A curated list of open-source packages I develop and maintain.

Packages


Model2Vec

State-of-the-art static embedding models distilled from sentence transformers, designed for extremely fast CPU inference. Model2Vec produces tiny models (as small as 4MB) that deliver high-quality text embeddings, processing thousands of texts per second.


SemHash

A lightweight, multimodal library for semantic deduplication and filtering of datasets based on embedding similarity. SemHash can be used to remove near-duplicates, detect overlap between splits, or clean large corpora before training. Text works out of the box, and images, audio, and other modalities are supported with custom encoders.


Pyversity

A fast, lightweight library for diversifying retrieval results using classical diversification strategies.
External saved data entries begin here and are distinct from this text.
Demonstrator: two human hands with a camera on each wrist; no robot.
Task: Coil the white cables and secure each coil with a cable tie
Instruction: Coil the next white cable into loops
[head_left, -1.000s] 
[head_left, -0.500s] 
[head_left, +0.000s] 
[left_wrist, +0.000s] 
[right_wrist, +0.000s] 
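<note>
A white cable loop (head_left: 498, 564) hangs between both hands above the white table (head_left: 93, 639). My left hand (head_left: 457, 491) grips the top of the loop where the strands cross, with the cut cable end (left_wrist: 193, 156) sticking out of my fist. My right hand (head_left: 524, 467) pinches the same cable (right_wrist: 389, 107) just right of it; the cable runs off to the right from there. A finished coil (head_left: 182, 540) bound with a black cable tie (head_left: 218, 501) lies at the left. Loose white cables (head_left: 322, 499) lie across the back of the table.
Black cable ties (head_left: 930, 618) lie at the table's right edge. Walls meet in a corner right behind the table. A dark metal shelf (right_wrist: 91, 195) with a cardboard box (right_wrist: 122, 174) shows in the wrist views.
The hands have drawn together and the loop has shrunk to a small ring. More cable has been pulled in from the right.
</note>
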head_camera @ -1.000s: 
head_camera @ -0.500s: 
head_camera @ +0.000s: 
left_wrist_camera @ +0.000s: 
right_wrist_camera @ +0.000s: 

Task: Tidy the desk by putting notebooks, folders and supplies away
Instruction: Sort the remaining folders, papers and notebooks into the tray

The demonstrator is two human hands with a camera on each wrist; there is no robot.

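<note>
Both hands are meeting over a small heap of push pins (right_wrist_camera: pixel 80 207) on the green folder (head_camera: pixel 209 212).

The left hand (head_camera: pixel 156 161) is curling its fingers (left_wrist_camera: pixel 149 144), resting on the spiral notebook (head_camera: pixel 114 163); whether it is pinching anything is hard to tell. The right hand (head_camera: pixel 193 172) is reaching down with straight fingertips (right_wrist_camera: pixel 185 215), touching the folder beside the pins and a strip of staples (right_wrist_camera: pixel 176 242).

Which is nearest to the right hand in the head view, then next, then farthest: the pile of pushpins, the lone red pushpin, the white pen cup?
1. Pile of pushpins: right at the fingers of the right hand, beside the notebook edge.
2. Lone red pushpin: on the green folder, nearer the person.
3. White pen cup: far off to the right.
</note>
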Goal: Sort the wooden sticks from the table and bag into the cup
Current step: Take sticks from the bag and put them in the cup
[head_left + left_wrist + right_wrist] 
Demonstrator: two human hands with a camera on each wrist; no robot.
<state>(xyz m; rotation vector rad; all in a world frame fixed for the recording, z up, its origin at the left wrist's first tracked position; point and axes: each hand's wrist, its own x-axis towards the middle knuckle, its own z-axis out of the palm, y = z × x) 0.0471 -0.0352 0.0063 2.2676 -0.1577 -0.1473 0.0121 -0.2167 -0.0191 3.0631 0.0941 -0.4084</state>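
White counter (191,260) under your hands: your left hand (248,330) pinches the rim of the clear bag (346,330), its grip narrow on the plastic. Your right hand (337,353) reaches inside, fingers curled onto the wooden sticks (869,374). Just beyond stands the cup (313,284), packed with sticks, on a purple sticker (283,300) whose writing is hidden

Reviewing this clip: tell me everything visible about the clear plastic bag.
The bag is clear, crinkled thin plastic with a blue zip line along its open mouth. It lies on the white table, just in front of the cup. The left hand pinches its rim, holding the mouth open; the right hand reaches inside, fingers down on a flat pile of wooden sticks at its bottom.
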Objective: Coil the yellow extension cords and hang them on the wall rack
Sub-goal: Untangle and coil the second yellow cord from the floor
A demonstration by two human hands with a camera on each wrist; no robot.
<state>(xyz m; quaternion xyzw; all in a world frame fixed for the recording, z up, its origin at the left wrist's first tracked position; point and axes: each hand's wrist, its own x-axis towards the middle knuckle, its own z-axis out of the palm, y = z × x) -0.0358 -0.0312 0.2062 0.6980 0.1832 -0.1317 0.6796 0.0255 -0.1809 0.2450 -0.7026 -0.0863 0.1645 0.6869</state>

Pyversity provides a unified API for methods such as MMR, MSD, DPP, COVER, and SSD, with NumPy as its only dependency.


Potion

Tiny state-of-the-art static embedding models built with Model2Vec. Potion models are optimized for speed and efficiency, with pre-trained models available for English, Multilingual, and retrieval tasks.


Vicinity

A unified nearest-neighbor search interface that provides a consistent API over multiple vector search backends. Vicinity is designed to make it easy to switch or compare ANN implementations without changing application code.


Agentcheck

A fast, read-only tool that scans your shell and reports what an AI agent could access: cloud IAM, API keys, Kubernetes, local tools, and more. Every finding is tagged by severity, and agentcheck can be used as a safety hook or integrated into CI/CD pipelines.


Tokenlearn

A pre-training method and tooling for learning compact static embeddings used in distillation pipelines. Tokenlearn focuses on efficiently learning token-level representations that transfer well to downstream static models.


Model2Vec-rs

A Rust implementation of Model2Vec for performance-critical and native Rust use cases. This package mirrors the Python version while emphasizing speed, memory efficiency, and Rust ecosystem integration.